I love HSV. If you’ve ever tried to pick a color using RGB sliders than you understand why.
HSV gives you the most important concept for building colors: separation of concerns. Each slider corresponds to a relevant dimension that makes it easy to select what color you want, how much color you want, and how bright you want that color to be.
But there’s only one problem. HSV doesn’t actually let you choose the real brightness of a color. In order to understand why, it helps to look at equivalent RGB values as we make changes to the Hue.

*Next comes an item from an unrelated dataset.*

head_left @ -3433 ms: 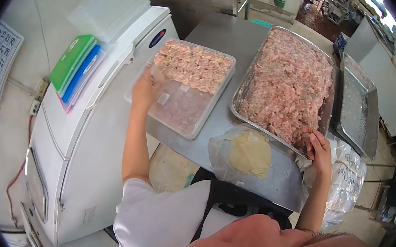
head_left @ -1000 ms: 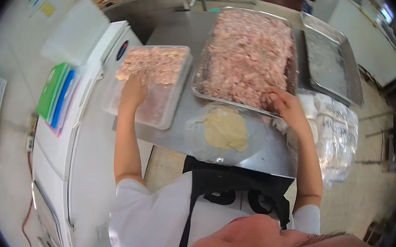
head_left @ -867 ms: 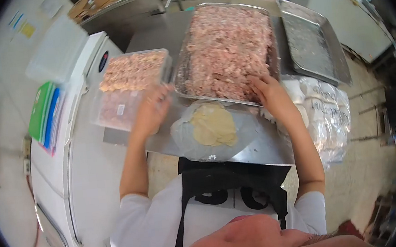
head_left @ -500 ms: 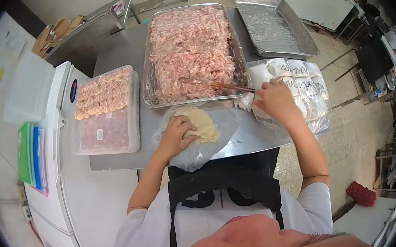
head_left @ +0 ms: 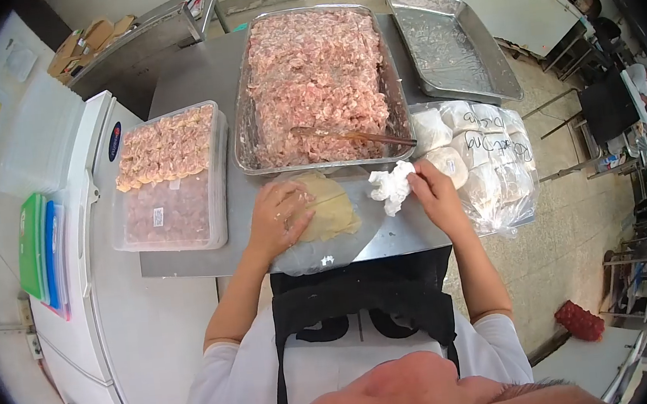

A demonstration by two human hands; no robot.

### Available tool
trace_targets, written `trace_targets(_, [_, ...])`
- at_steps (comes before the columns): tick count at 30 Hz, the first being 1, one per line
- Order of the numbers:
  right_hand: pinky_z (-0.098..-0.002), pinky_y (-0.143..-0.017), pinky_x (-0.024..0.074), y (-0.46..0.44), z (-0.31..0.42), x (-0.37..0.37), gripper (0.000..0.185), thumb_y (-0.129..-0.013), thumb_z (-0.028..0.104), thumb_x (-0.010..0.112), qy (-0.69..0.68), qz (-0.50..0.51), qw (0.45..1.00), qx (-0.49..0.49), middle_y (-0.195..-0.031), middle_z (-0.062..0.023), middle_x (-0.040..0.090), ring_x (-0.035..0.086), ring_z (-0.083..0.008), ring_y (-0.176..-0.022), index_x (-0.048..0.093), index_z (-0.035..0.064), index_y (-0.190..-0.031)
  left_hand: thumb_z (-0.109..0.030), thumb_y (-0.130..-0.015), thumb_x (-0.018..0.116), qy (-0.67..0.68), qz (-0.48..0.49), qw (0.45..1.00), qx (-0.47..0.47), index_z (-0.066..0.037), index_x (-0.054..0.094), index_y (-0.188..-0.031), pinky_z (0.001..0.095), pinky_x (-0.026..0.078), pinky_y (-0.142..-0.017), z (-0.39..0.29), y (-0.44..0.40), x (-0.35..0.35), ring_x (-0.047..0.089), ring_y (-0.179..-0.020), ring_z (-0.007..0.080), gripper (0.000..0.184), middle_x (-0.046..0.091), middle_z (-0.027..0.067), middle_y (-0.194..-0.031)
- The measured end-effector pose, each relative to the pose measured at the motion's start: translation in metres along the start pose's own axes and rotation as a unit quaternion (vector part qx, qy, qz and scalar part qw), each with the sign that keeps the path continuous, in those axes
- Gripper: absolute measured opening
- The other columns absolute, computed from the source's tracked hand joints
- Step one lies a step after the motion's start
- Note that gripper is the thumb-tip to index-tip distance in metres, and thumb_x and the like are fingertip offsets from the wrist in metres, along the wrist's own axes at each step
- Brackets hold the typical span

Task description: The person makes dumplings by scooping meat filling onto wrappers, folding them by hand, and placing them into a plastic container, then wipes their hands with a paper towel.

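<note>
My left hand [head_left: 280, 215] lies with spread fingers on a stack of thin yellowish wrappers [head_left: 329, 208] on clear plastic. My right hand [head_left: 435, 191] pinches a crumpled white cloth or tissue [head_left: 392, 187] just right of the wrappers. Behind them stands a metal tray of minced meat [head_left: 316, 86], with a wooden stick [head_left: 356, 134] lying across its near right part. A lidless plastic container [head_left: 216, 181] at the left has rows of filled pieces [head_left: 166, 147] in its far part and a transparent sheet with a small label over its near part.
A second metal tray [head_left: 461, 48] stands at the back right. Below it, a plastic bag of round white packs [head_left: 483, 159] lies at the table's right edge. On the left are a white freezer [head_left: 147, 312] and green and blue lids [head_left: 34, 245]. The steel table's front edge borders my apron.
My right hand has come down from the tray's corner and now holds the white cloth or tissue. My left hand has shifted slightly left and its fingers are flatter on the wrappers.
</note>
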State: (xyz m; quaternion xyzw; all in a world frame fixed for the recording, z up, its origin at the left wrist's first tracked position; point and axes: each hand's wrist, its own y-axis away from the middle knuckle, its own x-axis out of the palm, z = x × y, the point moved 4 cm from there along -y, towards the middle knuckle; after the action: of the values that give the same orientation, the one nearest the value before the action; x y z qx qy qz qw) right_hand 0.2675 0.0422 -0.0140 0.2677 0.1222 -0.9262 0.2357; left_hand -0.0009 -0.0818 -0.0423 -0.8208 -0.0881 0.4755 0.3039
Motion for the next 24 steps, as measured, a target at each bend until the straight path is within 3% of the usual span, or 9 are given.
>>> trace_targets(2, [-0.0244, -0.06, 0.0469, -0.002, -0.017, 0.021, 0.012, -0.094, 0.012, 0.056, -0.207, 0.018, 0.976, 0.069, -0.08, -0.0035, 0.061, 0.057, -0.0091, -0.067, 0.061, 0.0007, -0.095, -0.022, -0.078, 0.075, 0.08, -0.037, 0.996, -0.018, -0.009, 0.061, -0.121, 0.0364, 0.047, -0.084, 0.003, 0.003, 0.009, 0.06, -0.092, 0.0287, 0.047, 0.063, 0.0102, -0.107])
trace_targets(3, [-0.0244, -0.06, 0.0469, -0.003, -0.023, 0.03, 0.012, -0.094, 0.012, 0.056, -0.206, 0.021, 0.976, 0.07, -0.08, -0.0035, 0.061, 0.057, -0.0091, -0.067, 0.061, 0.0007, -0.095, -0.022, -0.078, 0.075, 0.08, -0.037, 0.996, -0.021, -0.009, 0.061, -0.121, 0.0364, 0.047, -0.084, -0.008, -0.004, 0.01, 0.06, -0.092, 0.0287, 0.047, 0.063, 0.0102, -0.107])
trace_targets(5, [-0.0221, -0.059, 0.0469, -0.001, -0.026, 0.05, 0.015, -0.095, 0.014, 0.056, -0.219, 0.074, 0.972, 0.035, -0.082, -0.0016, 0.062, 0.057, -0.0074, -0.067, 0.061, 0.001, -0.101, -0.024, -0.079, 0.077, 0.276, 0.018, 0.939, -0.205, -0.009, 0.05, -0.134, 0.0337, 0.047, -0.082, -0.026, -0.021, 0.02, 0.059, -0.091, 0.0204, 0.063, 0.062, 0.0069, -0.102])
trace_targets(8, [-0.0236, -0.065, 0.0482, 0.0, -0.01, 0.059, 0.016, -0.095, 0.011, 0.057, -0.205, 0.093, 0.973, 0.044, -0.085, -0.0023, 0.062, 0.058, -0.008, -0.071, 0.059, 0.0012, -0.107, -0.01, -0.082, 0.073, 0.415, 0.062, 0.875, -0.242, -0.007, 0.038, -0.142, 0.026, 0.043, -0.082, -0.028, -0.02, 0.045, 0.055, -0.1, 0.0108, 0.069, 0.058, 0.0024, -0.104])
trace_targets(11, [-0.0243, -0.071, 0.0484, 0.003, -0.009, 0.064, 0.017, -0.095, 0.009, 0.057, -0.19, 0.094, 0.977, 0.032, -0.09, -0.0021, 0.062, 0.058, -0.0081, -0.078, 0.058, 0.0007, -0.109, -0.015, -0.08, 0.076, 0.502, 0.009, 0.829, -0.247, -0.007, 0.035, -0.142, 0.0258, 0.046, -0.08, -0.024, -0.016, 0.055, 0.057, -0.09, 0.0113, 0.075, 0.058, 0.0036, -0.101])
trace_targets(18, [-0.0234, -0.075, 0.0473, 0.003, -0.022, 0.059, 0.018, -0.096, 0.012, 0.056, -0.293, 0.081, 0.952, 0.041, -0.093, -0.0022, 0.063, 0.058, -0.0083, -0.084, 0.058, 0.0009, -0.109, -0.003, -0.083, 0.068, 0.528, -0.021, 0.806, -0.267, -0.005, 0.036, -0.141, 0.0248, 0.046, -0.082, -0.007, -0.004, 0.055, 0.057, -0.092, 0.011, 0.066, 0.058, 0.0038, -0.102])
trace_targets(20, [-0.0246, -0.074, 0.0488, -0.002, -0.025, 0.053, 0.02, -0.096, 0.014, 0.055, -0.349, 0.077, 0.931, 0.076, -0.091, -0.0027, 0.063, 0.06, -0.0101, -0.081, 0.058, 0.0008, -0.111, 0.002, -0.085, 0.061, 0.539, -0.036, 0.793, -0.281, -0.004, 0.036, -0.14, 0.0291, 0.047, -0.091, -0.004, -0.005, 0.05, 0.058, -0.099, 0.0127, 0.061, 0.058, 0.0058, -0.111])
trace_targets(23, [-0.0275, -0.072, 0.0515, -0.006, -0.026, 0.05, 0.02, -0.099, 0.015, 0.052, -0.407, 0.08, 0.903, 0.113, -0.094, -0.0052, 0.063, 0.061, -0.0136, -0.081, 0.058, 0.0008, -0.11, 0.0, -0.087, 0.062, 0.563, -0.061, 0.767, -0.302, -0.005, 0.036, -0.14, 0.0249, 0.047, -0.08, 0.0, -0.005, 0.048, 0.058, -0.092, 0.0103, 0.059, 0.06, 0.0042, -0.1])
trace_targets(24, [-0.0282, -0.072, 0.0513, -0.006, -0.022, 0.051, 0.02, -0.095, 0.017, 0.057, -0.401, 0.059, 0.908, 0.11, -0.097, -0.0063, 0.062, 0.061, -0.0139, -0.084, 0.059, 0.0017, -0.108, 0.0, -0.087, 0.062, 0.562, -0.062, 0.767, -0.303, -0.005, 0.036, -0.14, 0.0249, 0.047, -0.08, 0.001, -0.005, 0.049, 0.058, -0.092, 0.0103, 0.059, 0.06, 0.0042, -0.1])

If we crank up the Saturation and Value to 100 and sample as we move the Hue in increments of 60º we get six different colors: Red, Yellow, Green, Cyan, Blue, and Magenta. These six colors are unique because they all max out the brightness for one or two channels in RGB. Take a look at the sub pixels for how a computer monitor displays Red, Green, and Blue.
Now look at the sub pixels for Yellow, Cyan, and Magenta. Notice how these three colors are each pumping twice as much light into your eyes as Red, Green and Blue.

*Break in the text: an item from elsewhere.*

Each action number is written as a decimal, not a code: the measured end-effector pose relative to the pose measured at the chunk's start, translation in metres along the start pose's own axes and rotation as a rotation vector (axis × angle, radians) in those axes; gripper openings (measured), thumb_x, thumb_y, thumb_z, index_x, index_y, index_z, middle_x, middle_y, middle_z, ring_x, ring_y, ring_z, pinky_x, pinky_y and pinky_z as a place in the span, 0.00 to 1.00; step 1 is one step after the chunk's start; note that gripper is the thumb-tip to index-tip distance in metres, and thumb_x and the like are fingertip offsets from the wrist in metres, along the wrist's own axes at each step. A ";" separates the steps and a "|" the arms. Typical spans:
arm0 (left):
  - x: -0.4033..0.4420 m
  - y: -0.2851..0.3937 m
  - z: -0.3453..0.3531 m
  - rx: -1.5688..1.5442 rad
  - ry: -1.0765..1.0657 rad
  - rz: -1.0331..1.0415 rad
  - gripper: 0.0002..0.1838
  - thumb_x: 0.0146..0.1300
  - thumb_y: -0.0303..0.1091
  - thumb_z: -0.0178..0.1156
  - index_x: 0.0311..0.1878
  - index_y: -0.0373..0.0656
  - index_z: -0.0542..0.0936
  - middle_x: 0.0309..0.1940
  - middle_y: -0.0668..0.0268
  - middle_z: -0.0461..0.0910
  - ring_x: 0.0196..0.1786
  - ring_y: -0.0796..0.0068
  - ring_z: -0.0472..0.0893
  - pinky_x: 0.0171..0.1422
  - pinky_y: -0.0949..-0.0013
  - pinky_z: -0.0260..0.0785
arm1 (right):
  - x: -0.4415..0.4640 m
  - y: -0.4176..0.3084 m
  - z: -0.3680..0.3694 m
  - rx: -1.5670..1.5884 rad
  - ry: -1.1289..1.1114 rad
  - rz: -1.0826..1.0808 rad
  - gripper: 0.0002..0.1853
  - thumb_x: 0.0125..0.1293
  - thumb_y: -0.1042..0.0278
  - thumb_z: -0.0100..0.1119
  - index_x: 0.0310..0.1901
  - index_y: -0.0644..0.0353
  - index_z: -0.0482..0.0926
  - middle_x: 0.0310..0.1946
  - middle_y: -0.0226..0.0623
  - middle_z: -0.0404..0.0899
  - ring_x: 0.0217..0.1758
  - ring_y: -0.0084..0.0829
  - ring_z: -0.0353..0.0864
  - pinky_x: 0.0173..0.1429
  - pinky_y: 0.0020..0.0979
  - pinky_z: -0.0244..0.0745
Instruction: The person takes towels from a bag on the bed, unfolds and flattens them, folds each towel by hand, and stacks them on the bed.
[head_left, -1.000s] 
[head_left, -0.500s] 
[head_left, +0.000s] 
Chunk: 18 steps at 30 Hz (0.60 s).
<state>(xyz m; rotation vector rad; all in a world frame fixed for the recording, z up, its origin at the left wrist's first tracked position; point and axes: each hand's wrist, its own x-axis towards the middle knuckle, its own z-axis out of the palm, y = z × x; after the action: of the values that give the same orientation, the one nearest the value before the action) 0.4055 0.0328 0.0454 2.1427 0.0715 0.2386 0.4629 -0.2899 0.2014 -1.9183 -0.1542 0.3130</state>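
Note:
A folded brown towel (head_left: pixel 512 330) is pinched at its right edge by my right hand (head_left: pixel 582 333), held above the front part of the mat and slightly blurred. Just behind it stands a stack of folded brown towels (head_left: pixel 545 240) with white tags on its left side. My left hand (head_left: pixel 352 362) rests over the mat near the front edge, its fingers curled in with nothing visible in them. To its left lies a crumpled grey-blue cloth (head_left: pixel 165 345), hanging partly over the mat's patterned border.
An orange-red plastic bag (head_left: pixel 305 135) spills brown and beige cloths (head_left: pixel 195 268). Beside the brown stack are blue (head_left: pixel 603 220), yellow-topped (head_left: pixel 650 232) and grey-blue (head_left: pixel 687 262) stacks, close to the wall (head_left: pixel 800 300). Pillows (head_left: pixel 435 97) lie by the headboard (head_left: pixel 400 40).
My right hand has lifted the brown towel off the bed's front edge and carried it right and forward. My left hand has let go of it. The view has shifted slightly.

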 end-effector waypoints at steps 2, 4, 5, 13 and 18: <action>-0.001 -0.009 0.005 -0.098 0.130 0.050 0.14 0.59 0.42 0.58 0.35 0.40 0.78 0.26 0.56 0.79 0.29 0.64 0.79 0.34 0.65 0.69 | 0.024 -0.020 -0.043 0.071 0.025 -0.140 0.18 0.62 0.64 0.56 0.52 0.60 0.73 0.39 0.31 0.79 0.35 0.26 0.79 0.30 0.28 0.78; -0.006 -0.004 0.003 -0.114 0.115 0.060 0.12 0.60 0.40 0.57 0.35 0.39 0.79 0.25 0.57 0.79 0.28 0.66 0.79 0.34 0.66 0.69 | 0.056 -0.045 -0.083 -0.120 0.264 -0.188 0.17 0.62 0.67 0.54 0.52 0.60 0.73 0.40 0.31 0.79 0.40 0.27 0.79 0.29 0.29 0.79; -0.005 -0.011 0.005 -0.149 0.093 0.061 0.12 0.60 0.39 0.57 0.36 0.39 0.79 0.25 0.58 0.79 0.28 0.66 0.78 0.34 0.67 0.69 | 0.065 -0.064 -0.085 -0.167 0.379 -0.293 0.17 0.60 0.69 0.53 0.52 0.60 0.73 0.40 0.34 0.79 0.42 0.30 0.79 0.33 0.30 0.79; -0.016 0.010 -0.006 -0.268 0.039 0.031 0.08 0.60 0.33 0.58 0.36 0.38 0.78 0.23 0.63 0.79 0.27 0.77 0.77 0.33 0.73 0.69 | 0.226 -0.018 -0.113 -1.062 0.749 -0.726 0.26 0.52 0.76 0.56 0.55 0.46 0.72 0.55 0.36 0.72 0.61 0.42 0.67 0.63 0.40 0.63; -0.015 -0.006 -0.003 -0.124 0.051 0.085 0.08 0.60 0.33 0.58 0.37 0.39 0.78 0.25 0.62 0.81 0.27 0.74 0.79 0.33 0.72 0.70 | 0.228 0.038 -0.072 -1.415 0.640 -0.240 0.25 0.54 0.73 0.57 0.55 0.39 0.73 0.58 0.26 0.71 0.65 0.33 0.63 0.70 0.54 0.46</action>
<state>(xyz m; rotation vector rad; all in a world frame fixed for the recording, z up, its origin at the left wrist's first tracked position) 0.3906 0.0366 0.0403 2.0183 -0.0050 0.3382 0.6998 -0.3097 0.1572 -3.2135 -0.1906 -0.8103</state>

Let’s map these colors as greyscale values according to how much light is physically hitting your retina. This way we can see how much the actual brightness changes as we move around the Hue slider.
Notice the bright and dark bands of light when we convert the full spectrum of colors into greyscale. Yellow, Cyan, and Magenta are all twice as bright as Red, Green and Blue even though all six colors have the HSV Value set to 100. As you can imagine, this makes life very difficult when trying to calculate contrast between two arbitrary colors.
Well at this point it’s not too bad, you could just keep this in mind when choosing colors and compensate for the differences in brightness. Surely this isn't so much of a problem that we show resort to throwing out a perfectly good color space.
Don’t worry, it gets worse.
There’s another little quirk to how the brain interprets light after it hits the retina. Your brain doesn’t consider Red, Green, and Blue to be equally bright—and the differences are very significant. Red light is perceived to be ~62% brighter than Blue light, and Green light ~127% brighter than Blue light.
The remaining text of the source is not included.